Myers Jonathan, Kokkinos Peter, Chan Khin, Dandekar Eshan, Yilmaz Bilge, Nagare Atul, Faselis Charles, Soofi Muhammad
From the Cardiology Division, VA Palo Alto Health Care System, CA and Division of Cardiovascular Medicine, Stanford University, CA (J.M., K.C., B.Y., A.N.); Cardiology Division, Veterans Affairs Medical Center, Washington, DC and Georgetown University School of Medicine, Washington, DC (P.K., C.F.); Kinesiology Department, California Polytechnic University, San Luis Obispo (E.D.); and Ohio State University School of Medicine, Columbus (M.S.).
Circ Heart Fail. 2017 Jun;10(6). doi: 10.1161/CIRCHEARTFAILURE.116.003780.
It is well established that cardiorespiratory fitness (CRF) is inversely associated with cardiovascular and all-cause mortality. However, little is known regarding the association between CRF and incidence of heart failure (HF).

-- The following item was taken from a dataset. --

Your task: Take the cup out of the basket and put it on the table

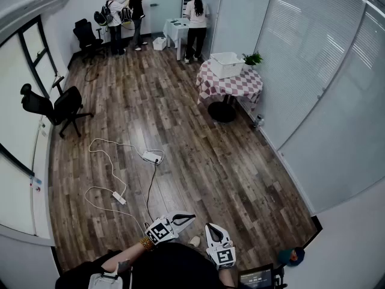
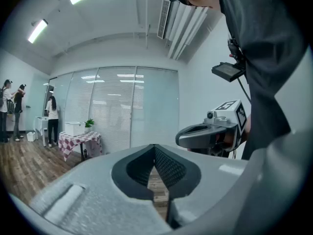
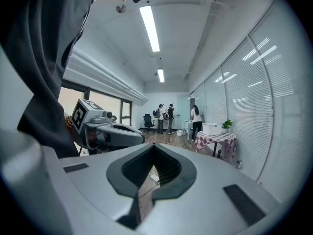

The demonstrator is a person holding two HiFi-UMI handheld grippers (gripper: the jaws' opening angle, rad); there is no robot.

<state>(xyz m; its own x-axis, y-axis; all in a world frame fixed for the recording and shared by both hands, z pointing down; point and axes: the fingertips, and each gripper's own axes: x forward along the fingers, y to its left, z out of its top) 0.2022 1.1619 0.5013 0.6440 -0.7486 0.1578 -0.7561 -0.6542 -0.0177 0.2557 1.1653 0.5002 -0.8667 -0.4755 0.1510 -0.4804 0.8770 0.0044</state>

Between 1987 and 2014, we assessed CRF in 21 080 HF-free subjects (58.3±11 years) at the Veterans Affairs Medical Centers in Washington, DC, and Palo Alto, CA. Subjects were classified by age-specific quintiles of CRF. Multivariable Cox models were used to determine the association between HF incidence and clinical and exercise test variables. Reclassification characteristics of fitness relative to standard clinical risk factors were determined using the category-free net reclassification improvement and integrated discrimination improvement indices. During the follow-up (mean 12.3±7.4 years), 1902 subjects developed HF (9.0%; average annual incidence rate, 7.4 events per 1000 person-years). When CRF was considered as a binary variable (unfit/fit), low fitness was the strongest predictor of risk for HF among clinical and exercise test variables (hazard ratio, 1.91; 95% confidence interval, 1.74-2.09; <0.001). In a fully adjusted model with the least-fit group as the reference, there was a graded and progressive reduction in risk for HF as fitness level was higher. Risks for developing HF were 36%, 41%, 67%, and 76% lower among increasing quintiles of fitness compared with the least-fit subjects (<0.001). Adding CRF to standard risk factors resulted in a net reclassification improvement of 0.37 (<0.001).
CRF is strongly, inversely, and independently associated with the incidence of HF in veterans referred for exercise testing.
众所周知,心肺适能(CRF)与心血管疾病及全因死亡率呈负相关。然而,关于CRF与心力衰竭(HF)发病率之间的关联却知之甚少。
1987年至2014年间,我们在华盛顿特区和加利福尼亚州帕洛阿尔托的退伍军人事务医疗中心对21080名无HF受试者(58.3±11岁)的CRF进行了评估。受试者按CRF的年龄特异性五分位数进行分类。采用多变量Cox模型确定HF发病率与临床及运动测试变量之间的关联。使用无类别净重新分类改善和综合判别改善指数来确定相对于标准临床危险因素的体能重新分类特征。在随访期间(平均12.3±7.4年),1902名受试者发生HF(9.0%;平均年发病率为每1000人年7.4例)。当将CRF视为二元变量(不适合/适合)时,在临床和运动测试变量中,低体能是HF风险的最强预测因素(风险比,1.91;95%置信区间,1.74 - 2.09;P<0.001)。在以体能最差组为参照的完全调整模型中,随着体能水平升高,HF风险呈分级逐步降低。与体能最差的受试者相比,体能五分位数递增的受试者发生HF的风险分别降低36%、41%、67%和76%(P<0.001)。将CRF添加到标准危险因素中导致净重新分类改善为0.37(P<0.001)。
在接受运动测试的退伍军人中,CRF与HF发病率呈强负相关且独立相关。